- [INSTRUCTIONS TO FOLLOW]: Look below for the line with "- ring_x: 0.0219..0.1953" and the line with "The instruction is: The". Copy exactly those two lines and every line between, but not the pictures.

※

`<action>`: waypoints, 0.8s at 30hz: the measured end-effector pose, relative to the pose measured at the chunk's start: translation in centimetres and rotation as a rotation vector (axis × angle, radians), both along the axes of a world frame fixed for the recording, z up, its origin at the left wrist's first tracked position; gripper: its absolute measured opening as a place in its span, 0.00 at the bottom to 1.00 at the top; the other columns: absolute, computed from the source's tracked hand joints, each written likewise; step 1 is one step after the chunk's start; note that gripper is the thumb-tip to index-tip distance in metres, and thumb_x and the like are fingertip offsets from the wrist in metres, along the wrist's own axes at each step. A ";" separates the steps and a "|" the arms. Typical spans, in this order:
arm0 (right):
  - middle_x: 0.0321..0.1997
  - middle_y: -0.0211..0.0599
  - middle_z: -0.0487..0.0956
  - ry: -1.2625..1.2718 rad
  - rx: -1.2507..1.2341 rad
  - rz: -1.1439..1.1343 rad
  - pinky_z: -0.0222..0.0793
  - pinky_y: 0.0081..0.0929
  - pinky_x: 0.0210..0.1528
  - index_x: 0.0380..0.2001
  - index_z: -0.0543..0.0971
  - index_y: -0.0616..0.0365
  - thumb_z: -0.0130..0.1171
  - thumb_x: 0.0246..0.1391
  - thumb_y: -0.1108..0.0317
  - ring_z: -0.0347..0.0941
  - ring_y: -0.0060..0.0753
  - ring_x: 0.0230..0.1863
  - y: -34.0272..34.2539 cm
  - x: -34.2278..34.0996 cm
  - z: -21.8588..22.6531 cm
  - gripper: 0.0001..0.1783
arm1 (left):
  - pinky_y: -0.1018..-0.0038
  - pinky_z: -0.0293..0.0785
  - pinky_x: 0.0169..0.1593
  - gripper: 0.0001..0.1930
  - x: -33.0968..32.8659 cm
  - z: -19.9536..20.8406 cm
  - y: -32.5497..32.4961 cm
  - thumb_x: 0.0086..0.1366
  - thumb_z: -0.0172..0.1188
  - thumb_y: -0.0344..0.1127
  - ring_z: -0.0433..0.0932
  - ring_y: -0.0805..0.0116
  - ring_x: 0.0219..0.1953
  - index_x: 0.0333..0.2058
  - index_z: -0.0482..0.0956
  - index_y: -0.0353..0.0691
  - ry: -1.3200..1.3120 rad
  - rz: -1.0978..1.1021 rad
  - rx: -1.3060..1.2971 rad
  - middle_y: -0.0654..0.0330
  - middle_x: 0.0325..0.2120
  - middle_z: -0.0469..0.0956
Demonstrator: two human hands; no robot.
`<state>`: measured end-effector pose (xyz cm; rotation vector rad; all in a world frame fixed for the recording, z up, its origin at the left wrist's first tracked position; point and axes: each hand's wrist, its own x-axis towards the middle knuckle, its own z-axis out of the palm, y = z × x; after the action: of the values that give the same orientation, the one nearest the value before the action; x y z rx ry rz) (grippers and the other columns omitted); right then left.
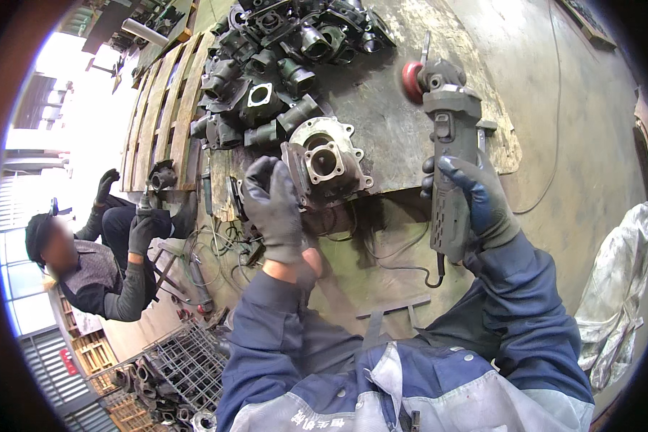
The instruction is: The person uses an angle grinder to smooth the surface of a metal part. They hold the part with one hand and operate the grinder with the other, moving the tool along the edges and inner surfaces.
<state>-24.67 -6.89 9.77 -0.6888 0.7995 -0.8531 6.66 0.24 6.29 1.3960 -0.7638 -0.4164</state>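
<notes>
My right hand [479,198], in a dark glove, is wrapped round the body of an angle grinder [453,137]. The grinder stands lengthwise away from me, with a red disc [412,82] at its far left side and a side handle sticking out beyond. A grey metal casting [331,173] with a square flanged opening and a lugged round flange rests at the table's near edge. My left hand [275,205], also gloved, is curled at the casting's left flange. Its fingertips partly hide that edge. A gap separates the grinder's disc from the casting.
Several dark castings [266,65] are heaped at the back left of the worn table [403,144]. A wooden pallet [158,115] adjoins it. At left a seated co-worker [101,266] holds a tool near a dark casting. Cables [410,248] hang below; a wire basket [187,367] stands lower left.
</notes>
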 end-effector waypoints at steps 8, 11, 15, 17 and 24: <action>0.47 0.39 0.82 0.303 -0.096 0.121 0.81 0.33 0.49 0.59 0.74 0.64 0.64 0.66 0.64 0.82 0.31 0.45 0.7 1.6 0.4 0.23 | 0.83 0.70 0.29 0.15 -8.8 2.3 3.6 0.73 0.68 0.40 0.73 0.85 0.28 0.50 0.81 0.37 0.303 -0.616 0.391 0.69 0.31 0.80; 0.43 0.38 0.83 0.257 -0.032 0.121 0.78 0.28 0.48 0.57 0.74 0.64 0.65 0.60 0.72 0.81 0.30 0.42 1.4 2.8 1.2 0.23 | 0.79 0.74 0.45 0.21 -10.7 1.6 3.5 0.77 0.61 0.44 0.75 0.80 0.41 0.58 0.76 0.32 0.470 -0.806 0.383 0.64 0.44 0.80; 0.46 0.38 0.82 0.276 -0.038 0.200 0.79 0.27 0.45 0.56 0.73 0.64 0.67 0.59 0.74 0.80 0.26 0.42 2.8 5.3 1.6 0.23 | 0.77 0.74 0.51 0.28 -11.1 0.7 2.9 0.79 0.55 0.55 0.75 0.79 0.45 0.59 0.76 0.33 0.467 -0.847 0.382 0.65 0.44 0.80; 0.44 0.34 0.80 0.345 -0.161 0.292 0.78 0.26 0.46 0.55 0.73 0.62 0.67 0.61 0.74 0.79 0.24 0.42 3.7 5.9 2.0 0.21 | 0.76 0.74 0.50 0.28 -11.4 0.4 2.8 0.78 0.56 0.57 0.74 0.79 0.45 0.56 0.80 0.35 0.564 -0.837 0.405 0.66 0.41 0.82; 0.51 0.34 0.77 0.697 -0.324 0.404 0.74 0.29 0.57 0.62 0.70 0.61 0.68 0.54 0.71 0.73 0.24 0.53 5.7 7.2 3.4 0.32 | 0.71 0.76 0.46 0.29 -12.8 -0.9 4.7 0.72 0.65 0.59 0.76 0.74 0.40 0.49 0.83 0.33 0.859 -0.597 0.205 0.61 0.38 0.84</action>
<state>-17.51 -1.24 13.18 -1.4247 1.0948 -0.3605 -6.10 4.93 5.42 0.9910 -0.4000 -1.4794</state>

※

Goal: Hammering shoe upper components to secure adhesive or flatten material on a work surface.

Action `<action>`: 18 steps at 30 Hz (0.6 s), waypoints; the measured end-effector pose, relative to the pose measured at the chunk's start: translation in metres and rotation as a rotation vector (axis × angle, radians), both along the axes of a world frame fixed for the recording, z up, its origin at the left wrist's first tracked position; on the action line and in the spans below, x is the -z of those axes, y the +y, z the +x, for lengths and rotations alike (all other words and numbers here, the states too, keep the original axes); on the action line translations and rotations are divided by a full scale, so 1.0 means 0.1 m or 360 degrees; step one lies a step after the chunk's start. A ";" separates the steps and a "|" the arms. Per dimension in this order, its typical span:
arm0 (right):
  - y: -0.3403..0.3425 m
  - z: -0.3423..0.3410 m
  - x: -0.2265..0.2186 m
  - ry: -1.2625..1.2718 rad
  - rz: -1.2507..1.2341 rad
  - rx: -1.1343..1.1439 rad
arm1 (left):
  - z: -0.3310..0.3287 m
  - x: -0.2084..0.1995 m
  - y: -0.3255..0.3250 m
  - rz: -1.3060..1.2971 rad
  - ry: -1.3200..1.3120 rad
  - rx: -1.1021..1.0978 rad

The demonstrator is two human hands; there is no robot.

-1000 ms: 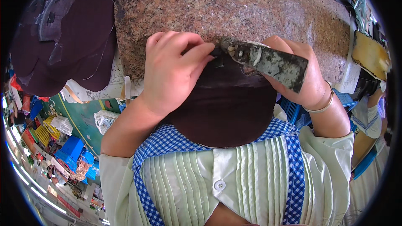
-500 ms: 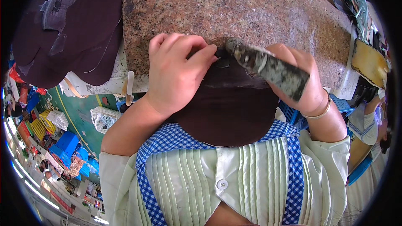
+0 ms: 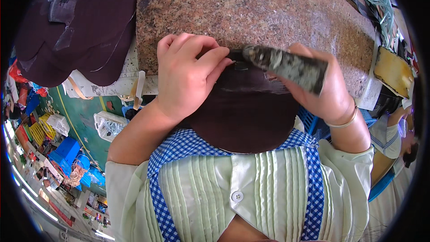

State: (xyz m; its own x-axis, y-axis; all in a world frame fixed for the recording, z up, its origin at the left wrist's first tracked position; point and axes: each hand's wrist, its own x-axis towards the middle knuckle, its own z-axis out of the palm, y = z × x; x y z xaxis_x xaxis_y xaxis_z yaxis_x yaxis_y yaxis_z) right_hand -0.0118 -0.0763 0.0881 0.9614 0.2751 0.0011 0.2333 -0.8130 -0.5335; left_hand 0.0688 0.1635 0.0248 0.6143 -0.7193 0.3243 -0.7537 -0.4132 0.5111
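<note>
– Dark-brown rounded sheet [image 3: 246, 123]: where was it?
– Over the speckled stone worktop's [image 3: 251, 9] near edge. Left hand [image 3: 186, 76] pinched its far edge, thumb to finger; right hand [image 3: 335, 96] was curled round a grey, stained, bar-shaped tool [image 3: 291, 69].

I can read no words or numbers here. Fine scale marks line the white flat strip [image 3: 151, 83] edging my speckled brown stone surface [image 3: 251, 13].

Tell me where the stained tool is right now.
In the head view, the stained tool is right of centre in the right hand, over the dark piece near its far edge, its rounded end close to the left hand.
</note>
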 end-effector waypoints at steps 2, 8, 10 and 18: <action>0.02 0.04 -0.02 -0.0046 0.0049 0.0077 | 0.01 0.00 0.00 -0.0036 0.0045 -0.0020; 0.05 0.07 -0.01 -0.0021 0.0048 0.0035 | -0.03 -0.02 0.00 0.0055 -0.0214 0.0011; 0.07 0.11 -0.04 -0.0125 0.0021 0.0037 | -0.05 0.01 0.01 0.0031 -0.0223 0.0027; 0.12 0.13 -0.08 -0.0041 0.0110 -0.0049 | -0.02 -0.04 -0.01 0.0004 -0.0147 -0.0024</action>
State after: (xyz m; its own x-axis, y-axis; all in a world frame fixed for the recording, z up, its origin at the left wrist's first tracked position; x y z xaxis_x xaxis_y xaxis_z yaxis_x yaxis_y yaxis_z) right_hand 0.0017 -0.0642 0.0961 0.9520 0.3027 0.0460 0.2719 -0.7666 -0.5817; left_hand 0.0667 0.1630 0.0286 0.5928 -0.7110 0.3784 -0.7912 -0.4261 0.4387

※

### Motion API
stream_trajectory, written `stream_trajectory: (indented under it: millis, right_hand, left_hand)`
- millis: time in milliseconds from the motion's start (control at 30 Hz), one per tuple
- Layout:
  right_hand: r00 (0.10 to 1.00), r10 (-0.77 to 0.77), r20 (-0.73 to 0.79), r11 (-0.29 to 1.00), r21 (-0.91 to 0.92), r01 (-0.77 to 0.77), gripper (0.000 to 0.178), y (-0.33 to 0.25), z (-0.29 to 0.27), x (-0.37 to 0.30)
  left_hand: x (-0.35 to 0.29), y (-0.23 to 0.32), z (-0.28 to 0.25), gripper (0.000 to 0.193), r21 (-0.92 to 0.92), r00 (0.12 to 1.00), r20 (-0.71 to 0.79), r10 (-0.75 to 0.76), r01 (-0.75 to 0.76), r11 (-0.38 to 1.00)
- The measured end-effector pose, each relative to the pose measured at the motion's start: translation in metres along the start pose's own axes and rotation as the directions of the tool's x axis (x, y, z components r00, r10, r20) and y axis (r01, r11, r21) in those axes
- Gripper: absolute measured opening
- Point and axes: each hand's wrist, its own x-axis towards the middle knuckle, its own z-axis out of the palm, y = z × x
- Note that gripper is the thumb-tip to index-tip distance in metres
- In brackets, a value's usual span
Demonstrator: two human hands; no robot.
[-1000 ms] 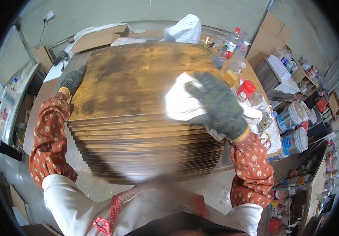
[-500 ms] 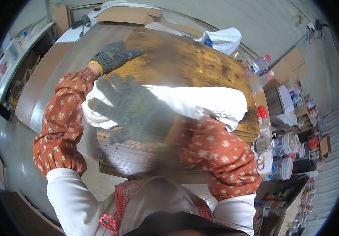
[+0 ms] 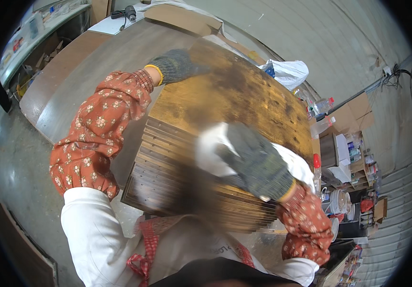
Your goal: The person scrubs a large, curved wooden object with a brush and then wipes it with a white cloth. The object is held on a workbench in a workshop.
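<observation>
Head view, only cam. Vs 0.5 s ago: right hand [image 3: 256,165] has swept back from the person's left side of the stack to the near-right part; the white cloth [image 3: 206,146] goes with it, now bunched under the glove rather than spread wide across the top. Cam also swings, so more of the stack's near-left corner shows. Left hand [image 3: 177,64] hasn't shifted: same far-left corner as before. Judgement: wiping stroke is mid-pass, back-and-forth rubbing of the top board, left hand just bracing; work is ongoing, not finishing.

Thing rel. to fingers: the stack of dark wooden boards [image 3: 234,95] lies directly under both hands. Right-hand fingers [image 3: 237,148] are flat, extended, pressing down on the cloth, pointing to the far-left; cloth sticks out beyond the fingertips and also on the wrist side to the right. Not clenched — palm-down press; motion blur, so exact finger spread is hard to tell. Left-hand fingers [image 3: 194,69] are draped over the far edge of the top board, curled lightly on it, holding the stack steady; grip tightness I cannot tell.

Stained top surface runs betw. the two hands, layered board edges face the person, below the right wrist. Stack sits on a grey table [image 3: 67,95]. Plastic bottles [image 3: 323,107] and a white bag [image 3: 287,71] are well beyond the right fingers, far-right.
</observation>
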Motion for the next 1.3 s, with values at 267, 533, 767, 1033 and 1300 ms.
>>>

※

- [COMPLETED TASK]:
  - ring_x: 0.0219..0.1953
  - index_x: 0.0333..0.2058
  - index_z: -0.0482..0.0956
  - index_y: -0.0353..0.0691
  - ry: -1.3200..1.3120 rad
  - rz: -1.0978..1.1021 rad
  - rx: -1.3060..1.2971 rad
  - middle_y: -0.0654..0.0330
  - middle_x: 0.0325..0.2120
  - middle_z: -0.0469..0.0956
Demonstrator: two human hands; no robot.
`<state>`: measured end-effector pose (xyz cm; rotation vector rad; all in a world frame fixed for the recording, z up, its origin at the left wrist's first tracked position; point and axes: each hand's wrist, its own x-axis towards the middle knuckle, its own z-axis out of the palm, y = z × x; after the action: of the values that give the same orientation, the one nearest the value before the action; x y z rx ry rz) (grippers and the other columns omitted); right then left.
The instruction is: The person uses an angle grinder to smooth the surface of a metal part. They hold the part with one hand and operate the grinder with the other, moving the tool along the edges and inner surfaces.

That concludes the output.